A Long Story of Freedom Seeking
A Smithsonian curator’s insight into the Emancipation Proclamation
On September 22, 1862, Abraham Lincoln issued the preliminary Emancipation Proclamation. Under his wartime authority as commander-in-chief, he ordered that as of January 1, 1863, enslaved individuals in all areas still in rebellion against the United States “henceforward shall be free.” On New Years’ Day, the day the Emancipation Proclamation was signed, cannon shots fired, church bells rang, and speakers orated at public observances throughout the North and in Union-held areas of the South. January 1, formerly known among the enslaved as “Heartbreak Day” for the large slave auctions often held, would be known henceforth as a day of deliverance and jubilee.
In Union-held Beaufort, South Carolina, Colonel Thomas Wentworth Higginson presided over a ceremony where the Proclamation was read publicly. After the reading, Higginson related, he waved the flag and there arose from among the freed slaves on hand an “elderly male voice, into which two women’s voices instantly blended, singing . . . ‘My Country, ’tis of thee, Sweet land of liberty.’. . . I never saw anything so electric; it made all other words cheap . . . the life of the whole day was in those unknown people’s song.”
The Proclamation was carried and read as portions of the South were occupied. Every advance of the Union army thus became a liberating step, providing for the nation the possibility of what Abraham Lincoln in his Gettysburg address called “a new birth of freedom.” As Frederick Douglass, one of the individuals who had the greatest influence on Lincoln in issuing the document declared, “We are all liberated by this Proclamation. . . . The white man is liberated, the black man is liberated.”

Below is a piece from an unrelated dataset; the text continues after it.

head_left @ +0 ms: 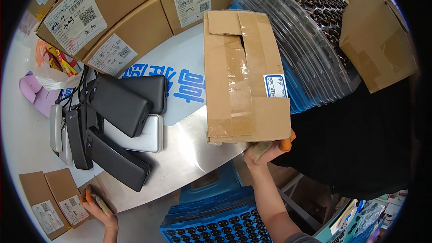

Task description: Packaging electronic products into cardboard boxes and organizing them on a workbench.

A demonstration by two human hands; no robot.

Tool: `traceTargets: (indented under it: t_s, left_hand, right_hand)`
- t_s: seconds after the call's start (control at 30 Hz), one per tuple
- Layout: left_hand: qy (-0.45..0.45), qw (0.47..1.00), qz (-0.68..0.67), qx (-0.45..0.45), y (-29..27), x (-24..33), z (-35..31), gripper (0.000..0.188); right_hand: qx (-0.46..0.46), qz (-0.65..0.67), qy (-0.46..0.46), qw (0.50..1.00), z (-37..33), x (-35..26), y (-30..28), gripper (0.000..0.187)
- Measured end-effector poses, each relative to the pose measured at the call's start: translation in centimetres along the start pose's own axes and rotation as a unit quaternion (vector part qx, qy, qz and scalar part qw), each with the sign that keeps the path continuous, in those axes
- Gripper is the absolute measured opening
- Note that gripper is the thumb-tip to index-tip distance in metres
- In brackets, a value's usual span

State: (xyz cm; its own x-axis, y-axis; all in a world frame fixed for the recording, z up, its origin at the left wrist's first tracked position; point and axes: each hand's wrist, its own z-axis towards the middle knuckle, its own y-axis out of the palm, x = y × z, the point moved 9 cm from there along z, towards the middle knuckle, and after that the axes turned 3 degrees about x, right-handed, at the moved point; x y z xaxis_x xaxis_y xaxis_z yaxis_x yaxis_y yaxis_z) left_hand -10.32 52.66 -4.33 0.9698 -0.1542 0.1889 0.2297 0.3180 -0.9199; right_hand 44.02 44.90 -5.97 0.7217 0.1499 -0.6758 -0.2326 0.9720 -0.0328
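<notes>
A taped brown cardboard box (pixel 225 72) with a small blue-edged label stands at the middle of the table, near its front edge. My right hand (pixel 263 152) grips its near right corner, an orange finger cot at the box's side and a pale one below; its other fingers are partly hidden. At the lower left, my left hand (pixel 98 208) also wears finger cots. It is beside two small labelled cartons (pixel 60 198), holding nothing, with its fingers apart. Whether it touches the nearer carton I cannot tell.
Black power banks (pixel 119 103) with cables and a silver one (pixel 144 135) lie left on the table. Large labelled cartons (pixel 130 31) line the back. Clear plastic trays (pixel 297 36) are stacked right, near another carton (pixel 378 40). Blue trays (pixel 216 216) sit below the table edge.
</notes>
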Motion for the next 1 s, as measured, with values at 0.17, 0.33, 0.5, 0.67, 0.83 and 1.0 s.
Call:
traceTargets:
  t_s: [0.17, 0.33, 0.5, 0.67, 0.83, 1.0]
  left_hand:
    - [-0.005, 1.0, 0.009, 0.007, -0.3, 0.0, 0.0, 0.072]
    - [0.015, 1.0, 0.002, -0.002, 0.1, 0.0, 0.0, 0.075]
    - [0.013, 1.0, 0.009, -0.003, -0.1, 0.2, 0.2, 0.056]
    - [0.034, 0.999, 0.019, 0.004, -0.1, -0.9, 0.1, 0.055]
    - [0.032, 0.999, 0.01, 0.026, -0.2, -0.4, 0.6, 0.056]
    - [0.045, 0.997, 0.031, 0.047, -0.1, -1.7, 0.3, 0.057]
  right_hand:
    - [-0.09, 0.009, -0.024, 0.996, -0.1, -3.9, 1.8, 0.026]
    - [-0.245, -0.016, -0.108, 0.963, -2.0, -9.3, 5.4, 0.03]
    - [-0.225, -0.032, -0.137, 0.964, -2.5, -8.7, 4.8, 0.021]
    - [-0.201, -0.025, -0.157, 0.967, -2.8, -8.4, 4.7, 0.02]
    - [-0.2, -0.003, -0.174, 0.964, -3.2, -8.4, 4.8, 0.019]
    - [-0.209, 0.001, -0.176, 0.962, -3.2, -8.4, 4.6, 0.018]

Even though the Emancipation Proclamation was made effective in 1863, it could not be implemented in places still under Confederate control. As a result, in the westernmost Confederate state of Texas, nominal freedom came on June 19, 1865, when some two thousand Union troops arrived in Galveston Bay, Texas, at the end of the Civil War, and announced that enslaved Black people in the state were no longer in bondage, although most held in slavery had not waited to be freed. This day came to be known as “Juneteenth” by African Americans in Texas, heralding our country’s second Independence Day and now officially recognized as a national holiday. By the end of the war, millions of enslaved people, some with the assistance of the US Army and the federal government, had seized their own freedom.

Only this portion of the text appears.